== Supplied information
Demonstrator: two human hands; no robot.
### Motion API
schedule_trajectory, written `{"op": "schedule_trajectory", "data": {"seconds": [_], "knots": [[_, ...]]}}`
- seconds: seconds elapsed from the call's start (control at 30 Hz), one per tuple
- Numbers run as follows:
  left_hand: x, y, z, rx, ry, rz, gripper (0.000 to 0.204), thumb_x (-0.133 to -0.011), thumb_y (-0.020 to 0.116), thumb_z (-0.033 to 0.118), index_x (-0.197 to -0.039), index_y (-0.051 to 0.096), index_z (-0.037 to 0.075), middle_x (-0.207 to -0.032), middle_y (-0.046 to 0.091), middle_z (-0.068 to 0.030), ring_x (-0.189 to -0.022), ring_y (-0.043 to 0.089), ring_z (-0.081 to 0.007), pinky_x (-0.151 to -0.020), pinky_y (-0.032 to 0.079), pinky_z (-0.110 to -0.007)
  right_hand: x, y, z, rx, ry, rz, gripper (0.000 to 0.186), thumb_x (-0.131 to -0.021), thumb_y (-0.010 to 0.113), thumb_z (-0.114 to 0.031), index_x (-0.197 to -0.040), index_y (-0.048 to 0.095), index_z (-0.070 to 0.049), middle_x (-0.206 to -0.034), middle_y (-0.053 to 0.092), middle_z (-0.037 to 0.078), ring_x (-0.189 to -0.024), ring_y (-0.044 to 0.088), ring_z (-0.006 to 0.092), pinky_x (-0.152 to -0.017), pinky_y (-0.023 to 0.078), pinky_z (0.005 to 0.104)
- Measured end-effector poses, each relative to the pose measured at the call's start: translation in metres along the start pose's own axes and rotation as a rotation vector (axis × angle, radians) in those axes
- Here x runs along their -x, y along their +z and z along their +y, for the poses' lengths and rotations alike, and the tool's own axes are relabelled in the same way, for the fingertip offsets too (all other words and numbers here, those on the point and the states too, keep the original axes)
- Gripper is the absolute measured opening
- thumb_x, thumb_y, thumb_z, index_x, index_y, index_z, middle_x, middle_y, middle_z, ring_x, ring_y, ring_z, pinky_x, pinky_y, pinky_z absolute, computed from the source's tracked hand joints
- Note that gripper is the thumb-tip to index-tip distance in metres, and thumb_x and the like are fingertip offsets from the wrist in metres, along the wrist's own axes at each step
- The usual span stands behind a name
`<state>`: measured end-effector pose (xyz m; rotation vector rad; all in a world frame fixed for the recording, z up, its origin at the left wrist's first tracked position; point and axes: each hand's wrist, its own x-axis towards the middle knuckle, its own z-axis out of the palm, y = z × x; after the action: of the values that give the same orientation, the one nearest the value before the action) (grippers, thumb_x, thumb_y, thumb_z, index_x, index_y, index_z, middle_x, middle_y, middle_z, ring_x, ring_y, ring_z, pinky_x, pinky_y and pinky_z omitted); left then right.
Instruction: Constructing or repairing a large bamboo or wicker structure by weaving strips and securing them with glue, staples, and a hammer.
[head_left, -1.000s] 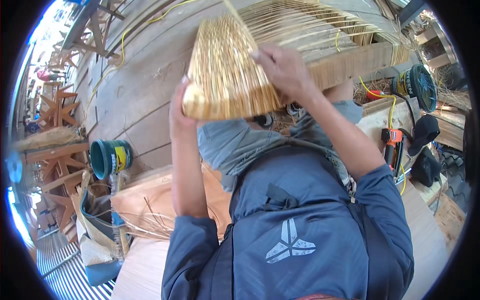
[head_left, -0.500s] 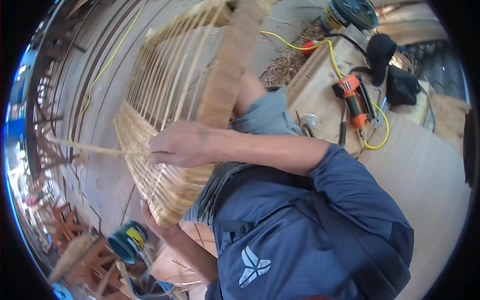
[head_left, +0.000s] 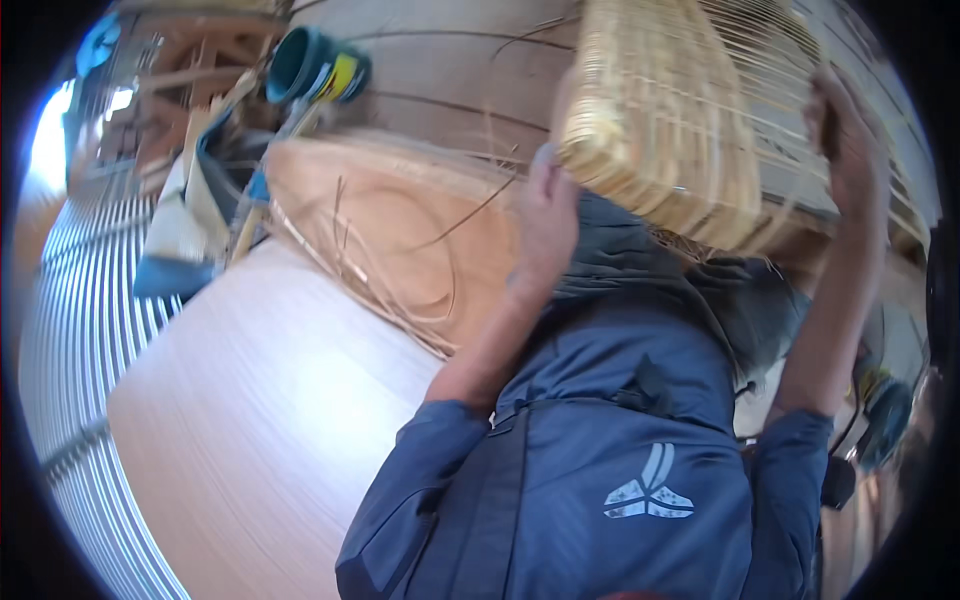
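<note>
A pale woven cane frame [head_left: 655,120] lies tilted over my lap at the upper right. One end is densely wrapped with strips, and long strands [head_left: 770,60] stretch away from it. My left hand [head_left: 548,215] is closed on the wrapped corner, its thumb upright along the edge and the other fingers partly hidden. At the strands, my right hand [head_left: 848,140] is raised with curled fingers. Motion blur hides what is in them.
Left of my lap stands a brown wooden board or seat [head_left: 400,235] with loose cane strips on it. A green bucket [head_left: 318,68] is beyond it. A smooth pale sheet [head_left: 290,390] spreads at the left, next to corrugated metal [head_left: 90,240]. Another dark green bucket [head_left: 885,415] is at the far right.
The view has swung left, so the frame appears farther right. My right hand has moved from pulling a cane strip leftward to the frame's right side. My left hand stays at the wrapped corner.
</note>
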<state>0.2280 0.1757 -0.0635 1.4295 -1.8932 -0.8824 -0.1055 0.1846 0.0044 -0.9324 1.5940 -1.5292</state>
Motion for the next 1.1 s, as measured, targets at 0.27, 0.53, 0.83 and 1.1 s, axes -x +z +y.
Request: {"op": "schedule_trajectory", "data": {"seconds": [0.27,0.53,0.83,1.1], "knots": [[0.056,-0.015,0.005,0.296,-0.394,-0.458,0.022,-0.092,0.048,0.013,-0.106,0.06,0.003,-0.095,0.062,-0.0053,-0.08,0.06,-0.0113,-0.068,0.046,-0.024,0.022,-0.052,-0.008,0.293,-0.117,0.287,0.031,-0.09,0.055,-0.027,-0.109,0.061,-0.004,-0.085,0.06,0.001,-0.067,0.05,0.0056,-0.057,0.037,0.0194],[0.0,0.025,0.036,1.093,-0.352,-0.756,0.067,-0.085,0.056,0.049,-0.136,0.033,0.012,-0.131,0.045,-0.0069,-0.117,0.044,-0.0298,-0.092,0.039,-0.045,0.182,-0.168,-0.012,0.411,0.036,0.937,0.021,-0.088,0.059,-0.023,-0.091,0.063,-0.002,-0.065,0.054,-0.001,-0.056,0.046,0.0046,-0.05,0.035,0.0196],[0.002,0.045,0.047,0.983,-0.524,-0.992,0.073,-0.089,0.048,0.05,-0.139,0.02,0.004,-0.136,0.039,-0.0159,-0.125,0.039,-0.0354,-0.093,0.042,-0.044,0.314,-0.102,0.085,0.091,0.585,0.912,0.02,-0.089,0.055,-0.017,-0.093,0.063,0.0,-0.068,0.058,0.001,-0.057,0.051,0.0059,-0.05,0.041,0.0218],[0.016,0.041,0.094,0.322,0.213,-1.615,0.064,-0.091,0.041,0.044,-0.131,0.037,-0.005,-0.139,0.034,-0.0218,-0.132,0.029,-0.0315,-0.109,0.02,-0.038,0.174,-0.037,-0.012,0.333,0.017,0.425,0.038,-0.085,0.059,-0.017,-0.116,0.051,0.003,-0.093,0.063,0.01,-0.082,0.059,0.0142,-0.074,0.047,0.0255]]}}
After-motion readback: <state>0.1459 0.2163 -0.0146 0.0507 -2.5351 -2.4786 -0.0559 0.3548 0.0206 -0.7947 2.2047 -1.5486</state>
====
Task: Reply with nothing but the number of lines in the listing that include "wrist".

Response: 2